◆ EXCERPTED RECORDS ◆
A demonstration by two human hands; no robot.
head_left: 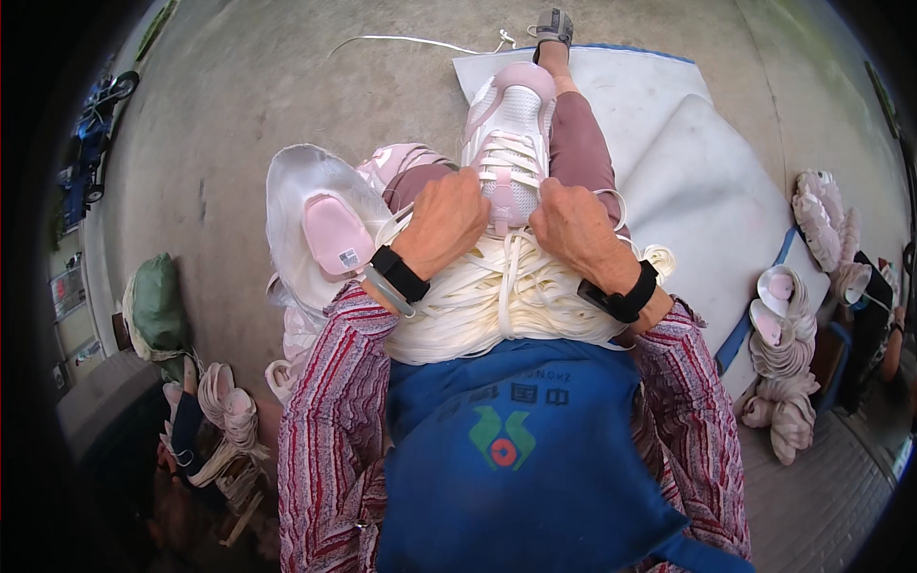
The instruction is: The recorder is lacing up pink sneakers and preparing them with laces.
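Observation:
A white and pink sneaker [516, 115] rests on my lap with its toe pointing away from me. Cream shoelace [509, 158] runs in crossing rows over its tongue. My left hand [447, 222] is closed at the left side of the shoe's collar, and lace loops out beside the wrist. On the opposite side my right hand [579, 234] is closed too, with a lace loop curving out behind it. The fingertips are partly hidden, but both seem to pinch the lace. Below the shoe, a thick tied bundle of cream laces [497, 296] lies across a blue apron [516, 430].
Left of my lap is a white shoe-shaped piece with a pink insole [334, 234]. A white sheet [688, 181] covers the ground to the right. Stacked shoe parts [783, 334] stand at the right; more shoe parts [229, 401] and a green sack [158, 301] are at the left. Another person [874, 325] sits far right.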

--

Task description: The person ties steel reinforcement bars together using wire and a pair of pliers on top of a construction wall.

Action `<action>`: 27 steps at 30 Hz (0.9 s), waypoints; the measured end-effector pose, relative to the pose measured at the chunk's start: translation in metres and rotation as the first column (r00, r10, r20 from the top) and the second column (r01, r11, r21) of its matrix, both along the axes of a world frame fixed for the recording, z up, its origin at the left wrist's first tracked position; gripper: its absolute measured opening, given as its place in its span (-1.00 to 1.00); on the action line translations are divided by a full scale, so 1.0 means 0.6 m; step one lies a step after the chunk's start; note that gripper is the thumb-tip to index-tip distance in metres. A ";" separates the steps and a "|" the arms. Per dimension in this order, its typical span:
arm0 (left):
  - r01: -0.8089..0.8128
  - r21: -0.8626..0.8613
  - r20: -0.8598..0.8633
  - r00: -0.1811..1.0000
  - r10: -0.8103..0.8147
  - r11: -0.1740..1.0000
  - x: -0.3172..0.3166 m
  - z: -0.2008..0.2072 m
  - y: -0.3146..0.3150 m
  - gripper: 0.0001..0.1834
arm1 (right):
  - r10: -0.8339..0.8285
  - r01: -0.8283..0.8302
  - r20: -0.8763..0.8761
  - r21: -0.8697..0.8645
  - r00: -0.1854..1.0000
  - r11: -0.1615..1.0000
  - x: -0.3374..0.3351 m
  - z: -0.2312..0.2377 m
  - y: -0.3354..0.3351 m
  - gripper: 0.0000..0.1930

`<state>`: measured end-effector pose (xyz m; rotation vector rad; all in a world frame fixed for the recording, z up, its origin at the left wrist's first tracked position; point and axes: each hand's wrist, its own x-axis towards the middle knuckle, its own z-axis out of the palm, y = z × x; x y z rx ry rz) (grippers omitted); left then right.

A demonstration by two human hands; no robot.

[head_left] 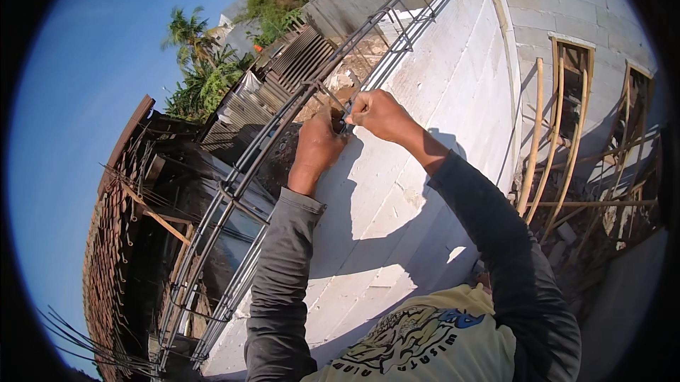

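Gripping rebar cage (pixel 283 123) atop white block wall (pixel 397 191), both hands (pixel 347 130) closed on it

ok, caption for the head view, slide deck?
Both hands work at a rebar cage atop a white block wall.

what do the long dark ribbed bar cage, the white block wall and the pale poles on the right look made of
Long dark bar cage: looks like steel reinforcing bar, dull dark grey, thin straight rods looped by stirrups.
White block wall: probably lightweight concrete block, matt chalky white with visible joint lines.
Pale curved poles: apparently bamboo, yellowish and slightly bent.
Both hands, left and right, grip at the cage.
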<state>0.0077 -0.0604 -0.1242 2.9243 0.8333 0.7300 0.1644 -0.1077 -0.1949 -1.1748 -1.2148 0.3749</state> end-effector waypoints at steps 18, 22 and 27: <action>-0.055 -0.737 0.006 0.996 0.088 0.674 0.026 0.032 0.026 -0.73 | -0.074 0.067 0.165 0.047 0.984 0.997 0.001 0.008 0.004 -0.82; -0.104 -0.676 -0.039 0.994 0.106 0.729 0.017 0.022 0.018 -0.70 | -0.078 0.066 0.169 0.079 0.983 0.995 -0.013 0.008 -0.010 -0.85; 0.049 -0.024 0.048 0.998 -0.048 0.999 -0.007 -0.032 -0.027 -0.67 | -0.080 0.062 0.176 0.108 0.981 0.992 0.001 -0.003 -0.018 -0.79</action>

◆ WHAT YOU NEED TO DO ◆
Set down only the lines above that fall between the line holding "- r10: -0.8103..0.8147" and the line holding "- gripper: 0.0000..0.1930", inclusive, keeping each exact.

◆ RESPONSE ◆
  - r10: -0.8103..0.8147
  - r11: -0.1740..1.0000
  - x: -0.3172..0.3166 m
  - z: -0.2008..0.2072 m
  - y: -0.3146..0.3150 m
  - gripper: 0.0001..0.1834
arm1 (right):
  - r10: -0.8339..0.8285
  - r01: -0.8283..0.8302
  - r20: -0.8763..0.8761
  - r21: -0.8697..0.8645
  - r00: -0.1854..1.0000
  - r11: -0.1615..1.0000
  - x: -0.3374..0.3351 m
  - z: -0.2312..0.2377 m
  - y: -0.3354..0.3351 m
  - gripper: 0.0000..0.1930

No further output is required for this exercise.